:: What the exercise asks ::
Search the data for the word "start" and copy out every line that has it.

******************************

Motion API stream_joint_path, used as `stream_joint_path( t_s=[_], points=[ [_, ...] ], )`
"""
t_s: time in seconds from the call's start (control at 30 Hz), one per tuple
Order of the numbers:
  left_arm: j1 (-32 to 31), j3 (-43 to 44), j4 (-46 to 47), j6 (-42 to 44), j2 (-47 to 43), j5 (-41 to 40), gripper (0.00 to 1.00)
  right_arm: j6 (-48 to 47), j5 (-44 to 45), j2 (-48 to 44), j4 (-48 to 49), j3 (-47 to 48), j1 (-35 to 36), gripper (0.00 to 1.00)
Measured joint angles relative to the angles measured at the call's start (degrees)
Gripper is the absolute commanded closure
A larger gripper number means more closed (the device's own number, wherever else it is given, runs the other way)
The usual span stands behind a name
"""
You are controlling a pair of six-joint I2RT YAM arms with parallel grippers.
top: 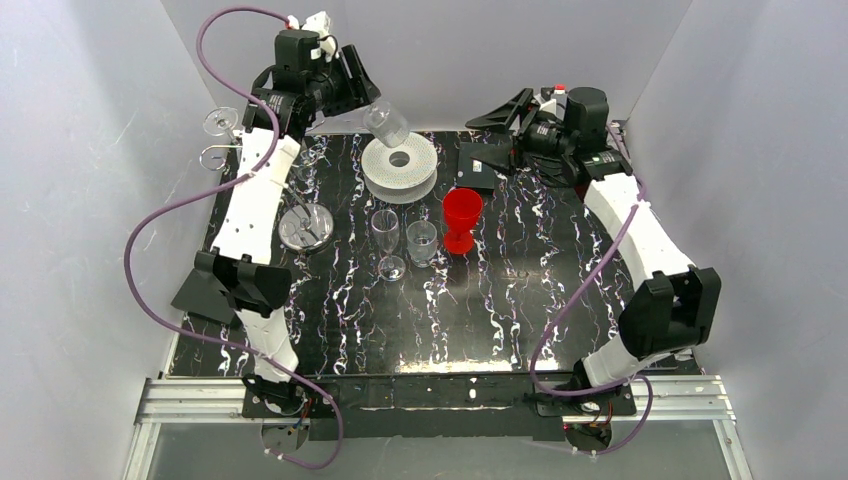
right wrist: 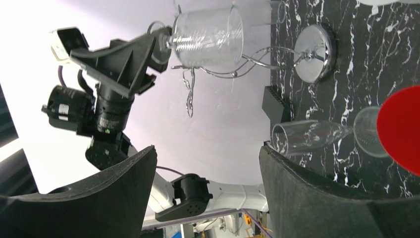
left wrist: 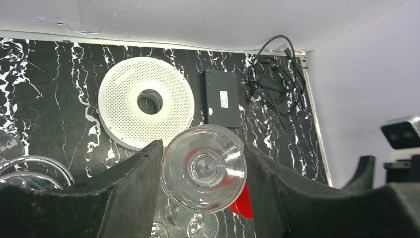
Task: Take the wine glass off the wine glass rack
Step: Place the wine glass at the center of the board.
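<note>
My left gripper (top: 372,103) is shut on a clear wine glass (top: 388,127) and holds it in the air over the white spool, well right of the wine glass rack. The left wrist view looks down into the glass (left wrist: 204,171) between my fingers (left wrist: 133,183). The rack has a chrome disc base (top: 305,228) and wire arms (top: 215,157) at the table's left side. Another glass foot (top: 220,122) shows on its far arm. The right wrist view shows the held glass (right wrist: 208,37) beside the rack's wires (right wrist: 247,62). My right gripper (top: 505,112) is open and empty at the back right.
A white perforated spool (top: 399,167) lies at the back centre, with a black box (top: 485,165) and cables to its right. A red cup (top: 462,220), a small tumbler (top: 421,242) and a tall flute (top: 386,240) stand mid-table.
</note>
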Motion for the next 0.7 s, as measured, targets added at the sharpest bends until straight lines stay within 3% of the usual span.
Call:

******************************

:: Answer to this problem ::
t_s: time in seconds from the call's start (control at 30 Hz), one per tuple
Measured joint angles relative to the angles measured at the call's start (degrees)

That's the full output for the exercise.